> _WHAT THIS TASK INVOLVES_: Every line below that holds the string "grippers" should be copied out.

> _AVAILABLE DATA_:
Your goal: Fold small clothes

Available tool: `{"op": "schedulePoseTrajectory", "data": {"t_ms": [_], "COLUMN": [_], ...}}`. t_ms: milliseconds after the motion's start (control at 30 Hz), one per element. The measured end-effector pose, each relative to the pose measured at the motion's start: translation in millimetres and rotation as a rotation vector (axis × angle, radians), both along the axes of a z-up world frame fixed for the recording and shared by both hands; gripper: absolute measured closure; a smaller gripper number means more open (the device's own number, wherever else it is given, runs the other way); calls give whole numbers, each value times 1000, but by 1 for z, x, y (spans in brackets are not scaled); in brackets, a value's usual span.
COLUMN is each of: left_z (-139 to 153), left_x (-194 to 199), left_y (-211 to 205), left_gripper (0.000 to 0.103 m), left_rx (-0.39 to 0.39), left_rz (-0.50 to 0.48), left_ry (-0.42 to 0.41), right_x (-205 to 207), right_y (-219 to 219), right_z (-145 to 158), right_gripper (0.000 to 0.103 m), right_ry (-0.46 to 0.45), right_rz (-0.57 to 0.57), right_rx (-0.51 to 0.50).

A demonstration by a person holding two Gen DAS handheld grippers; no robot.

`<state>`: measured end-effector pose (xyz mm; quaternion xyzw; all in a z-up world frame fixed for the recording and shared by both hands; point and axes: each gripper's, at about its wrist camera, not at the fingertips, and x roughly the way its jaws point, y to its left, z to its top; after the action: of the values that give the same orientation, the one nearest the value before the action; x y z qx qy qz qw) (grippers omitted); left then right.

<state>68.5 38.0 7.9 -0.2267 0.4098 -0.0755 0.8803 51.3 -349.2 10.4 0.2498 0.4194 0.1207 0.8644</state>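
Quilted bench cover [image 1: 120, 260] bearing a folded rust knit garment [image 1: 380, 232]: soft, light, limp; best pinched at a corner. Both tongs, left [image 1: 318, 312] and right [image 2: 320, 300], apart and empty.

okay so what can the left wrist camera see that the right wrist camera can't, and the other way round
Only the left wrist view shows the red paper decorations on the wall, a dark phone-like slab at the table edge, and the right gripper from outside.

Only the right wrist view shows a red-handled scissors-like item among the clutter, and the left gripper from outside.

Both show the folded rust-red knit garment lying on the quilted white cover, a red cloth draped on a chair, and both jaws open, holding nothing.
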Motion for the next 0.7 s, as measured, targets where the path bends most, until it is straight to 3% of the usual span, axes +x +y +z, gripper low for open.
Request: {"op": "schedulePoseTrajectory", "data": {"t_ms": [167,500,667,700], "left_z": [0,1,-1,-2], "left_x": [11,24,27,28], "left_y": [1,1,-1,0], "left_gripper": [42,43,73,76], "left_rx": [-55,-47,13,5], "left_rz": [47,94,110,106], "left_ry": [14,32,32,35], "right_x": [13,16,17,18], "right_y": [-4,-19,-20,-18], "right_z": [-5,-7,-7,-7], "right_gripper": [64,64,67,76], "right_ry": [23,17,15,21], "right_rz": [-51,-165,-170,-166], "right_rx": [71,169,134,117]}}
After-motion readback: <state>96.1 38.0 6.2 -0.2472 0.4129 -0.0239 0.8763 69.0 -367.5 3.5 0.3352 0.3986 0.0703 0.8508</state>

> _RESULT OF THE TASK_:
A demonstration by a person holding two Gen DAS handheld grippers; no robot.
`<state>`: measured end-effector pose (xyz mm; quaternion xyzw; all in a z-up world frame fixed for the recording and shared by both hands; point and axes: each gripper's, at about its wrist camera, not at the fingertips, and x roughly the way its jaws point, y to its left, z to its top; after the action: of the values that give the same orientation, the one nearest the value before the action; x y z qx qy qz qw) (grippers omitted); left then right.

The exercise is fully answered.